08 March 2024 | Op-Ed

Since Monday, we have been celebrating Civil Society Week at the European Economic and Social Committee. This year’s theme: rise up for democracy. The choice of this theme comes amid the acknowledgement that democracy is threatened from within, with the growing success of regressive, anti-democratic forces across Europe, and the sense among EU leaders that European democracy is threatened by foreign interference. While there is no question that we must ‘defend democracy’ every day, and now more than ever, we believe it is key to understand the root causes of its erosion in order to fight the right battle.

At ECF, we’re clear that the best way to defend democracy is to enact it – to make it real, for everyone. Today’s democratic processes are failing to properly answer the problems people face, be they economic, social, environmental, or countless others. Public services and social policies, the core pillars of cohesion and inclusion in our societies, have been diminished in the hierarchy of priorities, in favour of economic and financial interests, and do not provide the necessary safety net and response to vulnerabilities.

As a result, people are left to fend for themselves, but too often they are without the means, power or agency to do so, leading to precarity and insecurity. And, when they try to push back through protest, civil disobedience, or by joining an association, they are often met with myriad forms of repression – police violence, protest restrictions, smear campaigns and more.

The success of the far-right, and indeed of disinformation campaigns, is that they speak to some legitimate grievances that governments largely ignore or deny.

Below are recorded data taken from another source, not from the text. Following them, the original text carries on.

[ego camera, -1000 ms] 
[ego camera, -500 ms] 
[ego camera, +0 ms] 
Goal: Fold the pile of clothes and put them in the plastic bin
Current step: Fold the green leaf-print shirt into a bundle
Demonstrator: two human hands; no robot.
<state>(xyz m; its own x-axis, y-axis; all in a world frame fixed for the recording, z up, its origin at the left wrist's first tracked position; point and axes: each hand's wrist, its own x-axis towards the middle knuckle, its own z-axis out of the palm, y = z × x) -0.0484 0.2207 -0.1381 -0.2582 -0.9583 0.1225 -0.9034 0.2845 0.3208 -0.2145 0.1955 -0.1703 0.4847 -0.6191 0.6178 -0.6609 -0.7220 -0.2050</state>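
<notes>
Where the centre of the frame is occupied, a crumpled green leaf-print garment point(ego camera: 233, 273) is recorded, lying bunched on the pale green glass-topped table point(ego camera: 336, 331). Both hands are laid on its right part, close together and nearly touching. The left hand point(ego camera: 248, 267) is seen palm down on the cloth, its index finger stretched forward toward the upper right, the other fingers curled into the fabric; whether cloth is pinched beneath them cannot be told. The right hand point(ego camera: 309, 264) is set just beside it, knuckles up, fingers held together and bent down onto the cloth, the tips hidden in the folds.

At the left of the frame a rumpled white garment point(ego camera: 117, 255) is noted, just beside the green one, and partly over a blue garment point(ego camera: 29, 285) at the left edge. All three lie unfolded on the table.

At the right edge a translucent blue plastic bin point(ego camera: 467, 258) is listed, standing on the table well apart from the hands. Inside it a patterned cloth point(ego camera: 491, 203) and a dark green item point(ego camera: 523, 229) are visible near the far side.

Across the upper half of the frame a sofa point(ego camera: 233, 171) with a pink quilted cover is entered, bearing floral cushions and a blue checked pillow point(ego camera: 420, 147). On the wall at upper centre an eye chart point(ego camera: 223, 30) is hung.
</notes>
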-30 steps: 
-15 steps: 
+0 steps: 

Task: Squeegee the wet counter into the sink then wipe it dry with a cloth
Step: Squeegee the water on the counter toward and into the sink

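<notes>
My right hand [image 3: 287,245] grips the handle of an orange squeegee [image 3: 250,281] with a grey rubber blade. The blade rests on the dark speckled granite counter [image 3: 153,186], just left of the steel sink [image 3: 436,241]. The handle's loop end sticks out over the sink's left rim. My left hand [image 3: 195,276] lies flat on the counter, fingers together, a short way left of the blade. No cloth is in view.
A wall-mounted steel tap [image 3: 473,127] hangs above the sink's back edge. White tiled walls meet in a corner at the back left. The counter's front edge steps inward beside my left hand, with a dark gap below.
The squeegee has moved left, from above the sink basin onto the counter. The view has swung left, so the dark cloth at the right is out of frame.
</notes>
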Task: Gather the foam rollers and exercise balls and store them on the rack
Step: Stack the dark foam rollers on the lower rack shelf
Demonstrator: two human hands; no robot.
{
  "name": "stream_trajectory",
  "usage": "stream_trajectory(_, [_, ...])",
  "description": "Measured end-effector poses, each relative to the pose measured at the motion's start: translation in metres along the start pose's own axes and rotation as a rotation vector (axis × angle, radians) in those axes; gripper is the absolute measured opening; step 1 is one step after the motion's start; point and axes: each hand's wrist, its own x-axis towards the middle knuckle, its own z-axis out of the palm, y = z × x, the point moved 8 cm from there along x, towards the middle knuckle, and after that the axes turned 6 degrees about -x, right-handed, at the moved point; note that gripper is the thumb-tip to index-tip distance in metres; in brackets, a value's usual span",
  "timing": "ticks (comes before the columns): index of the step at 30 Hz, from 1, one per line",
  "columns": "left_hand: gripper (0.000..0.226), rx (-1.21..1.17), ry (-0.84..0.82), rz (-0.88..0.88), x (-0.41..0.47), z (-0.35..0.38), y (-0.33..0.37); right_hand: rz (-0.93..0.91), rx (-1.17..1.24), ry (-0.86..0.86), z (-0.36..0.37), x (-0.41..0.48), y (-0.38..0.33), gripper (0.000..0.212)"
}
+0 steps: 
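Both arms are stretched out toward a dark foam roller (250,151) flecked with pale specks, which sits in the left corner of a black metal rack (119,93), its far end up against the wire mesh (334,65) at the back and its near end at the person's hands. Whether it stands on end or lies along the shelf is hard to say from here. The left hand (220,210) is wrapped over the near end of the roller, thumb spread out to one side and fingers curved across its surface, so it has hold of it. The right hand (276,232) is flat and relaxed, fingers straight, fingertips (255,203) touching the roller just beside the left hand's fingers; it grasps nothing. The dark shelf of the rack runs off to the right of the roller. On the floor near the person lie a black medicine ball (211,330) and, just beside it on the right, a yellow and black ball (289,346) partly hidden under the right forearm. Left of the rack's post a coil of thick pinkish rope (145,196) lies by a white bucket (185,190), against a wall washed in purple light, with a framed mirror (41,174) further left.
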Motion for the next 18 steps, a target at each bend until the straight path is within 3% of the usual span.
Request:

They tell those who are fearful about their future that by excluding others, their problems will be solved – a very problematic approach which creates a hierarchy in people’s access to rights and dignity.

The truth is that, for a democracy to be strong, and for it to be worthy of its title, it needs to listen to the people and deliver on their needs. That means opening up spaces for dialogue that can enable people to influence the course of the political choices that govern their lives, other than merely at the ballot box.

At Civil Society Week, we focused on how creating genuine, structured civil dialogue can bring people’s voices to the table. At least 1 out of 5 Europeans engage or volunteer in associations in Europe – that is over 100 million people! Many of these people are from vulnerable and unrepresented groups and those who have lost faith in electoral politics. These associations and NGOs are a huge resource – a vital channel to open real civil dialogue and contribute to develop proper policies that are key to rebuilding trust.

We’ve been calling for structured civil dialogue at the EU level for nearly 15 years, and momentum is growing. Last year’s Council of the EU conclusions on civic space, and the EESC’s recent opinion on civil dialogue are real signs that some in the EU are starting to listen.

As the momentum grows, so does our motivation. This is clear in the Civil Society for EU campaign ahead of the European elections, which unites more than 200 EU and national CSOs to call for Civil Society Strategy and a Civil Dialogue Agreement as a necessary step to rebuild trust and deliver on people’s needs.

So, European politicians, we’re ready to rise up and defend democracy. Are you?